[EXERCISE] Down to the final line, write out the data below exactly.

__________________________________________________

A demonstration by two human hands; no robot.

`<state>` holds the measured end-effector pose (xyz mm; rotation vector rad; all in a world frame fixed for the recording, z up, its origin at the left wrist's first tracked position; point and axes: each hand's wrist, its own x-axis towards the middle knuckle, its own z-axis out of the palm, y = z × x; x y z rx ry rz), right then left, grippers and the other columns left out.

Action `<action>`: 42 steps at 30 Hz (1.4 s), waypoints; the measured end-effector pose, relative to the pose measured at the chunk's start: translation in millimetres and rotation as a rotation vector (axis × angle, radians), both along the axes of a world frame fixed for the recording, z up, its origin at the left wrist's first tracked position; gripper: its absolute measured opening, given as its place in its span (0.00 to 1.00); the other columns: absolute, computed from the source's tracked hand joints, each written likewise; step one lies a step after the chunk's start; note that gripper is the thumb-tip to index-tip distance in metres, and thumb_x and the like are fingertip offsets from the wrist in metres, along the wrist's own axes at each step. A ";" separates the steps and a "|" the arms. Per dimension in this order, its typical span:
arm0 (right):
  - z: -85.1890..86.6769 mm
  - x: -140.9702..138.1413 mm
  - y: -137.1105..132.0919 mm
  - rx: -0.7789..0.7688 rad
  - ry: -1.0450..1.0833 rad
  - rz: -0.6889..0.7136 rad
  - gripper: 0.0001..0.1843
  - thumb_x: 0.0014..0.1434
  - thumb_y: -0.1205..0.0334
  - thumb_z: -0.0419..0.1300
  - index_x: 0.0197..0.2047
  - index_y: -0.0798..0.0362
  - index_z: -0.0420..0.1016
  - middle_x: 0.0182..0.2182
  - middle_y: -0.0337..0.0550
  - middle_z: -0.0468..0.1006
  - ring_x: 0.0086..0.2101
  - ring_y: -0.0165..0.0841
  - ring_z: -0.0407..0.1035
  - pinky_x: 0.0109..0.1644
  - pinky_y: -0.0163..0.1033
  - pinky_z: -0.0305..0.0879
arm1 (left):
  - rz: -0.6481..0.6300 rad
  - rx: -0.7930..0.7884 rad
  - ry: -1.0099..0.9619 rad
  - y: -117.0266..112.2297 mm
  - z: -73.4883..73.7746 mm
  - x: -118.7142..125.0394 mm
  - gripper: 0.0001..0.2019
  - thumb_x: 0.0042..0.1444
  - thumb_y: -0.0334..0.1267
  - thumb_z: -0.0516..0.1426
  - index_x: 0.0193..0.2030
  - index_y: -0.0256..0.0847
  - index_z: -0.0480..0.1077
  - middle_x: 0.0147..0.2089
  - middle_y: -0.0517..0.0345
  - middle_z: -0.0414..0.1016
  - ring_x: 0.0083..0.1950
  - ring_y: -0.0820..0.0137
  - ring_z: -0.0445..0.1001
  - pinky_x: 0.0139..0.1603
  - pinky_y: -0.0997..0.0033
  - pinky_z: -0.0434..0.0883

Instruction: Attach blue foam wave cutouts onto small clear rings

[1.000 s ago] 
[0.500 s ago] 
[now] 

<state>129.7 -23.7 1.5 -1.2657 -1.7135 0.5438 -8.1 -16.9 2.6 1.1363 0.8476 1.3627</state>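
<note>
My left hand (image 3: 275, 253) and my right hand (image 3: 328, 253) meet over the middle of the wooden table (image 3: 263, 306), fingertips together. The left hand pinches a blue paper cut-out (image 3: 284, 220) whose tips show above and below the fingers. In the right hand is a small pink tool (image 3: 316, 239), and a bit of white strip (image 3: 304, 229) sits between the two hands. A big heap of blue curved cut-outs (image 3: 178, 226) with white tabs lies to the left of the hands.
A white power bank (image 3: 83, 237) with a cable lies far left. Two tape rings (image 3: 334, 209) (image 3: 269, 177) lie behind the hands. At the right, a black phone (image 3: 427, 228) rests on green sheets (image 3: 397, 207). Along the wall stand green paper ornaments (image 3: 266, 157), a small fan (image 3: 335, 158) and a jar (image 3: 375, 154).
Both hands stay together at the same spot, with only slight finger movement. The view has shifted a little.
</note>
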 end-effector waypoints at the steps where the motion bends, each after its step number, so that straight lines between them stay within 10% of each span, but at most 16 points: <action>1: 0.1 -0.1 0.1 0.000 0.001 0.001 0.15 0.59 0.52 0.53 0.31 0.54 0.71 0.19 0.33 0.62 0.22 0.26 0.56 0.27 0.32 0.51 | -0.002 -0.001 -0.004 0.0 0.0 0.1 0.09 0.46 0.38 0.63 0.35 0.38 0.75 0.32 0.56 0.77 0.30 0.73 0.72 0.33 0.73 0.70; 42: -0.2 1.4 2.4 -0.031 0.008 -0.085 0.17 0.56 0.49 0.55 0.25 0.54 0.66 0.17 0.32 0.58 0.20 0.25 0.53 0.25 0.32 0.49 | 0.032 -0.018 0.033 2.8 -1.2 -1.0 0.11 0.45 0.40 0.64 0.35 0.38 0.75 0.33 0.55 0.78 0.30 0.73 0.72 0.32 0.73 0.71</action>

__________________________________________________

[COMPLETED EXERCISE]
A demonstration by two human hands; no robot.

`<state>` holds the measured end-effector pose (xyz mm; rotation vector rad; all in a world frame fixed for the recording, z up, its origin at the left wrist's first tracked position; point and axes: each hand's wrist, its own x-axis towards the middle knuckle, its own z-axis out of the palm, y = z × x; x y z rx ry rz), right then left, grippers and the other columns left out.

Action `<action>`: 42 steps at 30 Hz (1.4 s), waypoints; the measured end-effector pose, relative to the pose measured at the chunk's start: translation in millimetres and rotation as a rotation vector (axis × angle, radians), both along the axes of a world frame fixed for the recording, z up, its origin at the left wrist's first tracked position; gripper: its absolute measured opening, given as its place in its span (0.00 to 1.00); the other columns: absolute, computed from the source's tracked hand joints, each written likewise; step one lies a step after the chunk's start; note that gripper is the thumb-tip to index-tip distance in metres, and thumb_x and the like are fingertip offsets from the wrist in metres, along the wrist's own axes at each step. A ";" separates the steps and a "|" the arms. Per dimension in this order, its typical span:
arm0 (right):
  - z: -85.1890..86.6769 mm
  - x: -140.9702..138.1413 mm
  - y: -137.1105..132.0919 mm
  - rx: -0.7789..0.7688 rad
  - ry: -1.0450..1.0833 rad
  - rz: -0.6889..0.7136 rad
  - gripper: 0.0001..0.1843
  - thumb_x: 0.0014..0.1434
  - thumb_y: -0.1205..0.0334
  - thumb_z: -0.0419..0.1300
  - index_x: 0.0197..0.2047
  - index_y: -0.0798..0.0362
  - index_z: -0.0420..0.1016
  - middle_x: 0.0182..0.2182
  - middle_y: -0.0337..0.0550
  - middle_z: -0.0468..0.1006
  - ring_x: 0.0086..0.2101
  - ring_y: -0.0165..0.0841
  - ring_z: -0.0407..0.1035
  - pinky_x: 0.0109..0.1644
  - pinky_y: -0.0163..0.1033
  - pinky_z: -0.0305..0.0879
arm1 (left):
  - rz: -0.6481..0.6300 rad
  - rx: -0.7930..0.7884 rad
  - ry: -1.0099..0.9619 rad
  - y: -117.0266..112.2297 mm
  - z: -73.4883..73.7746 mm
  - x: -118.7142..125.0394 mm
  - gripper: 0.0001..0.2019
  - thumb_x: 0.0042..0.1444
  - thumb_y: -0.0334..0.1267
  - thumb_z: -0.0516..0.1426
  - index_x: 0.0193..0.2030
  - index_y: -0.0256..0.0847
  - index_z: -0.0480..0.1077
  - middle_x: 0.0147..0.2089
  - middle_y: -0.0517..0.0345
  - middle_z: -0.0414..0.1016
  - ring_x: 0.0083..0.1950
  - ring_y: -0.0820..0.0137
  - ring_z: -0.0445..0.1001
  - pinky_x: 0.0139..0.1603
  - pinky_y: -0.0997..0.0033
  - pinky_z: -0.0434..0.0883

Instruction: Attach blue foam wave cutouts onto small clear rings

[1.000 s ago] 
[0.500 s ago] 
[now] 

<state>129.7 -23.7 1.5 -1.2657 -1.7135 0.5438 -8.1 -16.9 2.6 1.1363 0.8476 1.3627</state>
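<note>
My left hand (image 3: 275, 253) and my right hand (image 3: 328, 253) meet over the middle of the wooden table (image 3: 263, 306), fingertips together. The left hand pinches a blue paper cut-out (image 3: 284, 220) whose tips show above and below the fingers. In the right hand is a small pink tool (image 3: 316, 239), and a bit of white strip (image 3: 304, 229) sits between the two hands. A big heap of blue curved cut-outs (image 3: 178, 226) with white tabs lies to the left of the hands.
A white power bank (image 3: 83, 237) with a cable lies far left. Two tape rings (image 3: 334, 209) (image 3: 269, 177) lie behind the hands. At the right, a black phone (image 3: 427, 228) rests on green sheets (image 3: 397, 207). Along the wall stand green paper ornaments (image 3: 266, 157), a small fan (image 3: 335, 158) and a jar (image 3: 375, 154).
Both hands stay together at the same spot, with only slight finger movement. The view has shifted a little.
</note>
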 end-effector waypoints at the steps where the motion bends, each after its step number, so that straight lines between them stay within 10% of each span, but at most 16 points: <action>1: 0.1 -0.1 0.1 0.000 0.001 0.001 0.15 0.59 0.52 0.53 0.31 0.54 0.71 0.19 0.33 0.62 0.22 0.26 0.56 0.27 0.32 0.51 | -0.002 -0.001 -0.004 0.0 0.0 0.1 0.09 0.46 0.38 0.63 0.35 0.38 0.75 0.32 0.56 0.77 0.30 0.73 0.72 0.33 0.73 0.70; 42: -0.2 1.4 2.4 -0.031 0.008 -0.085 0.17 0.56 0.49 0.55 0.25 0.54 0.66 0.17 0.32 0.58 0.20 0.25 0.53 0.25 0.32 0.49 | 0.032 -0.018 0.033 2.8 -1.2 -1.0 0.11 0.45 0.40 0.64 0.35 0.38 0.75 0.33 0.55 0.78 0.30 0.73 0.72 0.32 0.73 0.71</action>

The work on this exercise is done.